**Task to carry out**. Return the complete listing exactly as it reads, with each picture removed.

**Data provided**.
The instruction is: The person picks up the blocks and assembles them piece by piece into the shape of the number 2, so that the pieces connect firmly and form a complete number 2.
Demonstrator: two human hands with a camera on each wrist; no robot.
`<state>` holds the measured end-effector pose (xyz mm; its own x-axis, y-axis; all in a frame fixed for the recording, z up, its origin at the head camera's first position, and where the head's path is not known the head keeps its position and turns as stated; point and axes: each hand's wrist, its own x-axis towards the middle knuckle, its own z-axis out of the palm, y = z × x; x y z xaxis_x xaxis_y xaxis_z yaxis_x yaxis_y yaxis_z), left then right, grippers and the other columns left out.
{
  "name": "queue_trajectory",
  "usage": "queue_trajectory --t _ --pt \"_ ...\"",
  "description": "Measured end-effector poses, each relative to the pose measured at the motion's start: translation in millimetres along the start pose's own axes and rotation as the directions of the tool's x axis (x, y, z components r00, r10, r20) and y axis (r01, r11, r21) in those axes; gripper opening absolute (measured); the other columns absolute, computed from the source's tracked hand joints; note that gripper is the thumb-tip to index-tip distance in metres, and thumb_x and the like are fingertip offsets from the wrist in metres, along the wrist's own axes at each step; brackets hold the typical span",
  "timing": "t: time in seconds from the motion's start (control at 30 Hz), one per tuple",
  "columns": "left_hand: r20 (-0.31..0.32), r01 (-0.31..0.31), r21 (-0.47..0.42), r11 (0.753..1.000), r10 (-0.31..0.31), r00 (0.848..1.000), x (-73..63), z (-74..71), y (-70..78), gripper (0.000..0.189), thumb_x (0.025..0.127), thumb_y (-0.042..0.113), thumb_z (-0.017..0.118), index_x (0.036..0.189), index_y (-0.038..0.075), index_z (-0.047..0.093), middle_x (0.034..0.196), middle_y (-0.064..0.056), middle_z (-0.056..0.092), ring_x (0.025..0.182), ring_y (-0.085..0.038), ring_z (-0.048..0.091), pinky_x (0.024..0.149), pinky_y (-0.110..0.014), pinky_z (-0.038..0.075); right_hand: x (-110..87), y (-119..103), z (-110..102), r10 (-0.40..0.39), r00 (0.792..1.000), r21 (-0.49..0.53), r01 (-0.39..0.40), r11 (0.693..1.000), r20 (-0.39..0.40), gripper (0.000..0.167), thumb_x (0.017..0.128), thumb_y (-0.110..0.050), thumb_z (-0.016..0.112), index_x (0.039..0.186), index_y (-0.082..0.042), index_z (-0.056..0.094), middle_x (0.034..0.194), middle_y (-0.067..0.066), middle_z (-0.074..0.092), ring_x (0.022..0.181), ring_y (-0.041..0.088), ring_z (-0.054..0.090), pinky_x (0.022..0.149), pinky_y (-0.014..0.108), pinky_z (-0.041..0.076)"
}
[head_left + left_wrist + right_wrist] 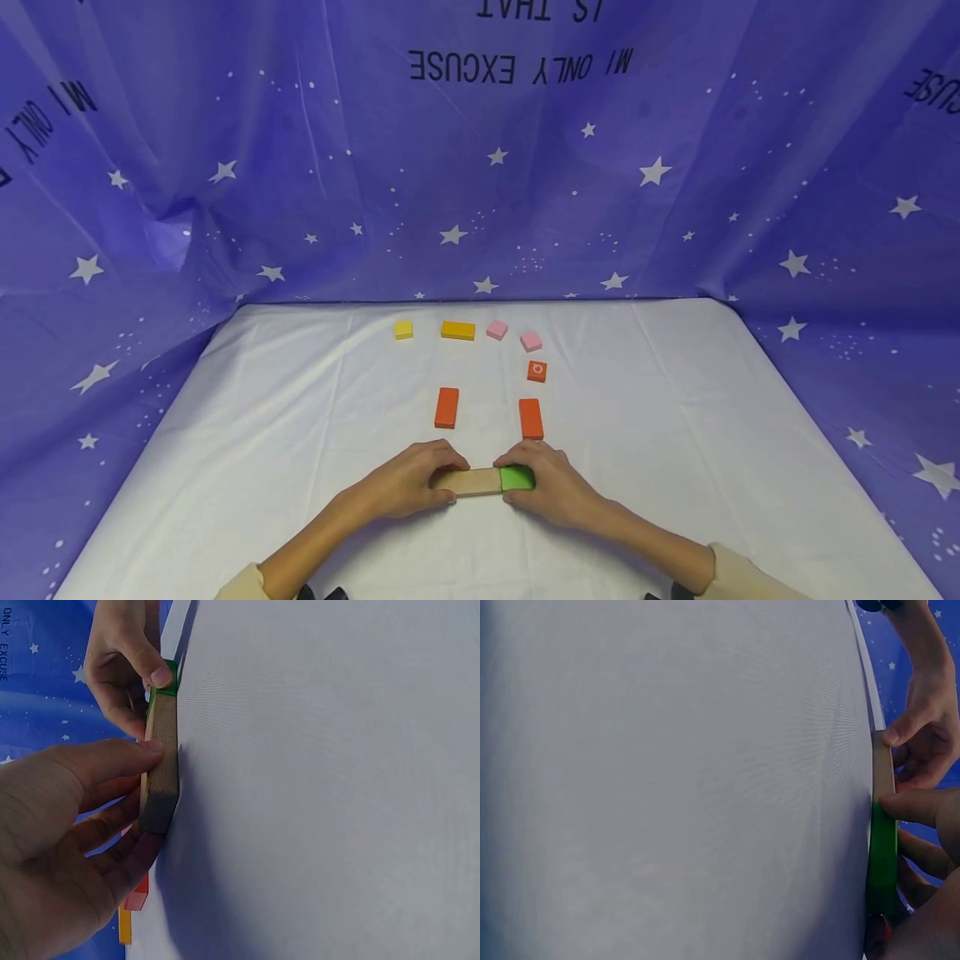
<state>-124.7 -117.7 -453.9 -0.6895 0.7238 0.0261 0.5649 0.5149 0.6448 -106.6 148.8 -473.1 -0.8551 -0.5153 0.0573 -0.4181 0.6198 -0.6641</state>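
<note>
Wooden block (477, 482): gripped at its 9 o'clock end by the left hand (412, 481), thumb and fingers curled round it. Oblong, unpainted, pale tan; fine grain is seen, edges are squared. Green block (517, 477), glossy, is butted end to end at 3 o'clock and gripped by the right hand (553, 485), thumb and fingers likewise curled. Pair is held at the near middle of the white tablecloth (750, 467); whether cloth is touched can't be told.

Clock centred on the pair, head view: long red blocks are set at 11 (447, 407) and 1 (531, 417). Farther out at 1, a small red block (537, 372) is marked with a white ring-like print, too small to read. Amber block (458, 331) and pink blocks (497, 330) (531, 342) are placed round 12, small yellow block (403, 330) at 11.

Brands: none legible. Blue-violet backdrop (420, 192) is printed with white stars and black lettering, upside down from here: "ONLY EXCUSE" and, higher, "THAT".
</note>
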Motion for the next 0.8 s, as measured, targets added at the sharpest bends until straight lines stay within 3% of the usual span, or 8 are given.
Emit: queue_trajectory --t 0.4,0.53,0.67,0.8 --pt "-0.004 -0.006 -0.032 0.999 0.006 1.0 2.3 -1.9 -2.2 0.033 0.085 0.012 0.079 0.116 0.007 0.069 0.106 0.006 0.064 0.093 -0.006 0.057 0.084 -0.026 0.05 0.9 0 2 0.033 0.999 0.0 -0.033 0.999 -0.019 0.031 0.08 -0.017 0.083 0.109 -0.02 0.072 0.105 -0.011 0.064 0.101 0.009 0.055 0.082 0.038 0.037" --pt "-0.112 -0.035 -0.058 0.998 0.028 0.993 5.1 -9.8 -12.9 0.037 0.085 0.012 0.079 0.119 0.002 0.066 0.108 -0.004 0.065 0.096 -0.018 0.062 0.084 -0.032 0.053 0.8 -2 2 0.037 0.999 -0.002 -0.037 0.999 -0.022 0.03 0.08 -0.016 0.082 0.108 -0.019 0.072 0.105 -0.011 0.064 0.1 0.009 0.055 0.081 0.037 0.037" --pt "-0.248 -0.024 -0.115 0.993 -0.005 0.969 10.4 -24.2 -31.7 0.046 0.084 0.008 0.08 0.125 -0.003 0.06 0.116 -0.013 0.063 0.104 -0.03 0.063 0.088 -0.041 0.055 0.8 -3 2 0.048 0.999 -0.007 -0.048 0.999 -0.023 0.03 0.08 -0.017 0.083 0.107 -0.019 0.072 0.104 -0.011 0.063 0.101 0.01 0.054 0.081 0.036 0.037" --pt "-0.262 0.04 -0.18 0.983 -0.087 0.961 16.0 -37.6 -50.1 0.058 0.084 0.01 0.081 0.133 -0.005 0.055 0.129 -0.018 0.058 0.115 -0.034 0.059 0.096 -0.044 0.051 1.4 -2 3 0.057 0.998 -0.006 -0.057 0.998 -0.023 0.03 0.079 -0.018 0.084 0.107 -0.02 0.072 0.104 -0.011 0.063 0.1 0.011 0.054 0.081 0.036 0.037"
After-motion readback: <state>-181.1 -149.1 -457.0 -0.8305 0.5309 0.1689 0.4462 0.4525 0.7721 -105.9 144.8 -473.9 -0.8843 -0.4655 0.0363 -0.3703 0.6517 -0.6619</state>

**Completed task**.
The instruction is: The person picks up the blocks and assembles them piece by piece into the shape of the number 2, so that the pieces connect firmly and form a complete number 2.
Demonstrator: two human hands with a camera on each wrist; no robot.
`<state>` holds the measured end-effector pose (xyz mm; its own x-axis, y-axis; all in a frame fixed for the recording, z up, its origin at the head camera's first position, and where the head's path is not known the head keeps its position and turns as stated; point and axes: each hand's wrist, its own x-axis towards the middle knuckle, its own z-axis out of the palm, y = z × x; x y z xaxis_x xaxis_y xaxis_z yaxis_x yaxis_y yaxis_z), left then right, grippers and the other columns left out.
{
  "name": "queue_trajectory",
  "usage": "queue_trajectory --t _ --pt \"_ ...\"",
  "description": "Measured end-effector poses, each relative to the pose measured at the motion's start: translation in millimetres along the start pose's own axes and rotation as the directions of the tool's x axis (x, y, z components r00, r10, r20) and y axis (r01, r11, r21) in those axes; gripper opening absolute (measured); the other columns absolute, computed from the source's tracked hand joints; note that gripper is the thumb-tip to index-tip distance in metres, and thumb_x and the like are fingertip offsets from the wrist in metres, along the wrist's own axes at each step; brackets hold the typical span",
  "timing": "t: time in seconds from the motion's start (control at 30 Hz), one per tuple",
  "columns": "left_hand: r20 (-0.31..0.32), r01 (-0.31..0.31), r21 (-0.47..0.42), r11 (0.753..1.000), r10 (-0.31..0.31), r00 (0.848..1.000), x (-73..63), z (-74..71), y (-70..78), gripper (0.000..0.189), thumb_x (0.025..0.127), thumb_y (-0.042..0.113), thumb_z (-0.017..0.118), index_x (0.036..0.189), index_y (-0.038..0.075), index_z (-0.047..0.093), middle_x (0.034..0.196), middle_y (-0.064..0.056), middle_z (-0.056..0.092), ring_x (0.025..0.182), ring_y (-0.085..0.038), ring_z (-0.048..0.091), pinky_x (0.024..0.149), pinky_y (-0.110..0.014), pinky_z (-0.038..0.075); right_hand: x (-110..87), y (-119..103), z (-110..102), r10 (-0.40..0.39), r00 (0.792..1.000), r21 (-0.49..0.53), r01 (-0.39..0.40), r11 (0.693..1.000), r20 (-0.39..0.40), gripper (0.000..0.167), thumb_x (0.017..0.128), thumb_y (-0.110..0.050), thumb_z (-0.016..0.112), index_x (0.039..0.186), index_y (-0.082..0.042), index_z (-0.056..0.094), middle_x (0.034..0.194), middle_y (-0.067..0.066), middle_z (-0.074..0.092), ring_x (0.022..0.181), ring_y (-0.041..0.088), ring_z (-0.054..0.090), pinky_x (0.022..0.149), pinky_y (-0.014..0.108), pinky_z (-0.041..0.076)"
}
[head_left + left_wrist + right_wrist] 
<state>-124.7 -117.7 -453.9 -0.6895 0.7238 0.0261 0.5649 0.5149 0.6448 -106.6 148.8 -473.1 -0.8551 -0.5153 0.0573 -0.4181 0.6198 -0.6641</state>
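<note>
Wooden block (477, 482): gripped at its 9 o'clock end by the left hand (412, 481), thumb and fingers curled round it. Oblong, unpainted, pale tan; fine grain is seen, edges are squared. Green block (517, 477), glossy, is butted end to end at 3 o'clock and gripped by the right hand (553, 485), thumb and fingers likewise curled. Pair is held at the near middle of the white tablecloth (750, 467); whether cloth is touched can't be told.

Clock centred on the pair, head view: long red blocks are set at 11 (447, 407) and 1 (531, 417). Farther out at 1, a small red block (537, 372) is marked with a white ring-like print, too small to read. Amber block (458, 331) and pink blocks (497, 330) (531, 342) are placed round 12, small yellow block (403, 330) at 11.

Brands: none legible. Blue-violet backdrop (420, 192) is printed with white stars and black lettering, upside down from here: "ONLY EXCUSE" and, higher, "THAT".
</note>
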Motion for the next 0.8 s, as measured, targets added at the sharpest bends until straight lines stay within 3% of the usual span, or 8 are given.
Emit: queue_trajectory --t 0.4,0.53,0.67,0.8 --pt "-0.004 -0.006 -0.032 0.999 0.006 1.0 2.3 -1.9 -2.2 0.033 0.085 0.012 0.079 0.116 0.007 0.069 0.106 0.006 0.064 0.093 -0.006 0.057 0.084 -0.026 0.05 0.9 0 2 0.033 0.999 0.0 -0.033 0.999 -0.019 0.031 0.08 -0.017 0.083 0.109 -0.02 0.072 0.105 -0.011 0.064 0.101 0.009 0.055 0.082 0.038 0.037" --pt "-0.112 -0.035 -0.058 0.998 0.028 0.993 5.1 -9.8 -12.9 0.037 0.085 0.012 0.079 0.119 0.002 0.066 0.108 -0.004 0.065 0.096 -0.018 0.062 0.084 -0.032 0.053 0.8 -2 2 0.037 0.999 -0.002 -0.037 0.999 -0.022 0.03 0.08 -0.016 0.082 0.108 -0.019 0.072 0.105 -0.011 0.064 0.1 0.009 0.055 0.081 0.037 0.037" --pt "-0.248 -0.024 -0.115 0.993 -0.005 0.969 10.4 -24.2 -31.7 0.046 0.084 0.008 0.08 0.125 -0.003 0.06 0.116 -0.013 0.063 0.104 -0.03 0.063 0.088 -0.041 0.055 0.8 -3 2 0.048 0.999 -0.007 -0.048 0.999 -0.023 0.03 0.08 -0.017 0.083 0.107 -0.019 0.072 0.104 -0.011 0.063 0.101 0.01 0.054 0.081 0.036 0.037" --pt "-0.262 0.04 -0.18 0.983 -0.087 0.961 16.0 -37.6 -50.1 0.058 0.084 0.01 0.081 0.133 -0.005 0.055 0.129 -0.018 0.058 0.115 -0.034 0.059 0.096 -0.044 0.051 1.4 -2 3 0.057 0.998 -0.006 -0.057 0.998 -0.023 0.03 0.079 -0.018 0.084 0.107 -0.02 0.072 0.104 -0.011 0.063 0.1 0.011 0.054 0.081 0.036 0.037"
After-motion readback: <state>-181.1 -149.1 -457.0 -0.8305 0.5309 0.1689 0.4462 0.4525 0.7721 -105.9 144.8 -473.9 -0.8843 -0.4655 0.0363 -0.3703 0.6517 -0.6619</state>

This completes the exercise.